Nachweislich hat sich darin die Farbe Braun zuletzt tief eingenistet, wobei von Wulffen Wert legt darauf, dass niemand ihrer Vorfahren im „Dritten Reich“ politisch aktiv gewesen sei. Schon in ihrer fulminanten Retrospektive in den Berliner Kunst-Werken im Jahr 2020 stand da ein in Braun getauchter Gnom im Saal, der unweigerlich an Exkrement denken ließ, umgeben von brauner Fingermalerei à la Arnulf Rainer an den Wänden, was als gewaltiger Ekel vor Gott und der Welt aufgefasst werden konnte.

Im lang gestreckten Saal des Kölnischen Kunstvereins sind nun ähnliche, seltsame Wesen wie Untote gestrandet, triggern Assoziationen von Verwesung und Moder, sind zudem auch noch flankiert von allerlei Insekten, die die Szenerie nicht einladender machen. Wenn Kunst auch mal hässlich sein darf, um eine desillusionierende Gegenwart von allgemeiner gesellschaftlicher Regression, von Klima, Krieg, heraufziehendem Faschismus zu beschreiben, dann erfüllt sie hier ebendiese Funktion. Das ist mutig. Zumal auch die Landschaftsmalereien, Veduten, Stillleben, die diesen Gestalten aufkaschiert sind, als kleine Fluchten in eine schönere Welt nicht wirklich funktionieren.

In die Zeit des Nationalsozialismus führen in der Ausstellung einige bunte Bilder auf Baumwolle und Leinen zurück, mit denen von Wulffen die großen Schaufenster des Kunstvereins lose, ohne Keilrahmen verhängt. Riesen-Comics, in denen Fix & Foxi, die Biene Maja oder auch „Vater und Sohn“ unterwegs sind. Rein äußerlich sieht das auf den ersten Blick affirmativ aus, könnte an den Stil eines Michel Majerus denken lassen, aber von Wulffen spielt auf die Biographien der Zeichner Rolf Kauka (1917 bis 2000) und Waldemar Bonsels (1880 bis 1953) an.

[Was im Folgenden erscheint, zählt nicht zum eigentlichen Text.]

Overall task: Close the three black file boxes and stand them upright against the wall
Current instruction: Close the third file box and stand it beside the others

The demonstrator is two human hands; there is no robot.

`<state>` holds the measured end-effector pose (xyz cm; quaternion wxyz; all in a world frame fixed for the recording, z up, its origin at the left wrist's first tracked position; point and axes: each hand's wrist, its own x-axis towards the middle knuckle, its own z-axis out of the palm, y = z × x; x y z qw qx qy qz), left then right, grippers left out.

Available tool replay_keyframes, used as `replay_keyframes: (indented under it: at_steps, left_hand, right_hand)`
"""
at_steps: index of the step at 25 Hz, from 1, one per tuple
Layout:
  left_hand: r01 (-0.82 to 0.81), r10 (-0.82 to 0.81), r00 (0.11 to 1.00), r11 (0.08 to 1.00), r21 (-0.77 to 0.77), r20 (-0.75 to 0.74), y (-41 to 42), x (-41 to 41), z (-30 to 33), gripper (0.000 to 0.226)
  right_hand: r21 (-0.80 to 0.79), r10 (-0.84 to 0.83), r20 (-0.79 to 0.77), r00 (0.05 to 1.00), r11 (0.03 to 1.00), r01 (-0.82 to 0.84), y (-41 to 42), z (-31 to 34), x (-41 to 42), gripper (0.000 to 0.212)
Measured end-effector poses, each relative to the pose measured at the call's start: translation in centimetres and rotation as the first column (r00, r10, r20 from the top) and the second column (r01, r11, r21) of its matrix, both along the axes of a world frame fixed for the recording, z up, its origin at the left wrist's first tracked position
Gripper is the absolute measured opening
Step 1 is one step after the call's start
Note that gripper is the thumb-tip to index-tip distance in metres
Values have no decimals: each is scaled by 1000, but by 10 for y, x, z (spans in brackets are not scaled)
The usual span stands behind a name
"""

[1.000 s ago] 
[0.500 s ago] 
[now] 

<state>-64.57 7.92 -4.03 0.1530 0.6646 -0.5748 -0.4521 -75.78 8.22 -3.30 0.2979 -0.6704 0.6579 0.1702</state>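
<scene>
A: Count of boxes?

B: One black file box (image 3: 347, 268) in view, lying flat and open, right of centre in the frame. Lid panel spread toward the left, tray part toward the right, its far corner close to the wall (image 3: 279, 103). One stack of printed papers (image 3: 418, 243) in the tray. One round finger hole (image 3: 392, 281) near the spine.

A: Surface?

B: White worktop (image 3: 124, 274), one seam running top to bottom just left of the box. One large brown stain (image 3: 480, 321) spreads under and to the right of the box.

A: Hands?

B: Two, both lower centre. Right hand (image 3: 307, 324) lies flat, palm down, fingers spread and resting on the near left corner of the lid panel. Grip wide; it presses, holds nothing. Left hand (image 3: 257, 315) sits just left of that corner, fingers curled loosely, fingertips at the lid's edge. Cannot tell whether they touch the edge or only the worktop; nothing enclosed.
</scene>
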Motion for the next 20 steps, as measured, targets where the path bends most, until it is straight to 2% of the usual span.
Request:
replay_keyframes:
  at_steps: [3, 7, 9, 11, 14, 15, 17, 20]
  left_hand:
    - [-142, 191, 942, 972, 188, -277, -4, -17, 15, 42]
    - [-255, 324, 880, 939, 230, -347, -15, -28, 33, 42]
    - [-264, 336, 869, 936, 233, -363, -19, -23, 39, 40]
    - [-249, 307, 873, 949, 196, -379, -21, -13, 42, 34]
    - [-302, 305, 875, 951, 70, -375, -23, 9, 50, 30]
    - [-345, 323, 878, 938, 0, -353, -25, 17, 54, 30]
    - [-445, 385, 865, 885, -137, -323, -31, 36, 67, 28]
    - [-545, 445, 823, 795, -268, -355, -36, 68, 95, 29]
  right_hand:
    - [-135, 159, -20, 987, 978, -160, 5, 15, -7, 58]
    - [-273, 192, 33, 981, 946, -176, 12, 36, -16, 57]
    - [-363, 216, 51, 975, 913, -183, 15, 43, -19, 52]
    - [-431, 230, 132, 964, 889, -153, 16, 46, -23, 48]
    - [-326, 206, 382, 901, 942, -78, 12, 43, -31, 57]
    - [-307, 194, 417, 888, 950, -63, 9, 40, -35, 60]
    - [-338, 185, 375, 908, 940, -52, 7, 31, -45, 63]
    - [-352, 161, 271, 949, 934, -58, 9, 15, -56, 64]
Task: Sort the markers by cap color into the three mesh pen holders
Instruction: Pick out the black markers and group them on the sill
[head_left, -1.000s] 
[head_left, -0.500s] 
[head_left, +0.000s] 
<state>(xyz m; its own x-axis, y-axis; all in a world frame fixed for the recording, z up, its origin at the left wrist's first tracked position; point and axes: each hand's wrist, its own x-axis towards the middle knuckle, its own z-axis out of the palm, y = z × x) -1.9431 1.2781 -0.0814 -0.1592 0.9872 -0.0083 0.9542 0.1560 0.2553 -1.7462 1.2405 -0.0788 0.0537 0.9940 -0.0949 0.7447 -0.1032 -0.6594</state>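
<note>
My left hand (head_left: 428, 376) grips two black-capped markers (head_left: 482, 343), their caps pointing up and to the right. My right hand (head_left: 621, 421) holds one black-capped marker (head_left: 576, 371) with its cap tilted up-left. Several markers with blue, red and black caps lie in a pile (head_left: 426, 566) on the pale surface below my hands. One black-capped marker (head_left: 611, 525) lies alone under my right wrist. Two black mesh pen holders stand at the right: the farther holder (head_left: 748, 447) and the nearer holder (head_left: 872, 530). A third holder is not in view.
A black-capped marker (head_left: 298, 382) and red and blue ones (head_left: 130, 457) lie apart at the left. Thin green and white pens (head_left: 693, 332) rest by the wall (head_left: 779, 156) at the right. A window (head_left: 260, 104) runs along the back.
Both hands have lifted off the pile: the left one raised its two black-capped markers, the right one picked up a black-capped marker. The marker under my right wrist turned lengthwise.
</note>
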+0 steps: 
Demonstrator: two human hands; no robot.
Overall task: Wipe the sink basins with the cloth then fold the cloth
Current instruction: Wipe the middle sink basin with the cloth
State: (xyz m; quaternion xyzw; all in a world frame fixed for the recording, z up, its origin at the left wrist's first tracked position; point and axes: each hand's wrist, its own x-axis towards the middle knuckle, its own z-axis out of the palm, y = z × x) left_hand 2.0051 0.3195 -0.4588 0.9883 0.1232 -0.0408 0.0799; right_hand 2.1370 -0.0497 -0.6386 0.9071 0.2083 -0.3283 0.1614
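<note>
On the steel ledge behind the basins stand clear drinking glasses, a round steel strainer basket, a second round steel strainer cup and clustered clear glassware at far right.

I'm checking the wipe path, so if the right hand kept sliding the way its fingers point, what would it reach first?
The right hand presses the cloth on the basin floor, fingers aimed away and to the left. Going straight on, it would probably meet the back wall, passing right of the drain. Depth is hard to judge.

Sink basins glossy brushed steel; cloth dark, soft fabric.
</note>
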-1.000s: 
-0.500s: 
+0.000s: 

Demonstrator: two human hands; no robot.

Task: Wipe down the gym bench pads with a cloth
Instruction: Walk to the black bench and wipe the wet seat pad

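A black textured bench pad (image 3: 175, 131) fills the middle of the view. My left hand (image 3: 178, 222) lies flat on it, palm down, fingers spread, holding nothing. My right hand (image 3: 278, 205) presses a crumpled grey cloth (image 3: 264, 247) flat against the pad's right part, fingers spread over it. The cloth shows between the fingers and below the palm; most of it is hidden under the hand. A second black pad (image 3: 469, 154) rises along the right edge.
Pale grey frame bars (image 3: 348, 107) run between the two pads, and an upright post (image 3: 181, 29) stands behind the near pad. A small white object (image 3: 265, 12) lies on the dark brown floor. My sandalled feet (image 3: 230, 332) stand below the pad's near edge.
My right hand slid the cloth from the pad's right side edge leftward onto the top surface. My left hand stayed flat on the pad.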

Kauka, angeblich der „deutsche Walt Disney“, wie er genannt worden ist, hatte in den Dreißigerjahren aus Überzeugung für Zeitungen der NSDAP gezeichnet und geschrieben; in der Bundesrepublik konnte er unter eigenem Namen nicht publizieren, nur unter dem seiner Frau. Bonsels war bekennender Antisemit. „Vater und Sohn“ wiederum entstammen der Feder von Erich Ohser (1903 bis 1944), einem Zeichner unter anderen für das SPD-Magazin „Vorwärts“, der sich unter dem Pseudonym e. o. plauen, ebenfalls in die Publizistik der Nazis einbinden ließ, sich dann aber lossagte. Nachdem er denunziert und verhaftet worden war, nahm er sich in der Gefängniszelle das Leben.

Ob bunt oder braun ausgemalt, die Vergangenheit, so steht zu erwarten, dürfte dem Werk Amelie von Wulffens als ergiebiges Thema ebenso erhalten bleiben wie ihre traumatische Familiensaga.

Amelie von Wulffen. Kölnischer Kunstverein; bis 14. Dezember. Ein „Bilderbuch“ mit Zeichnungen von Wulffens kostet 20 Euro.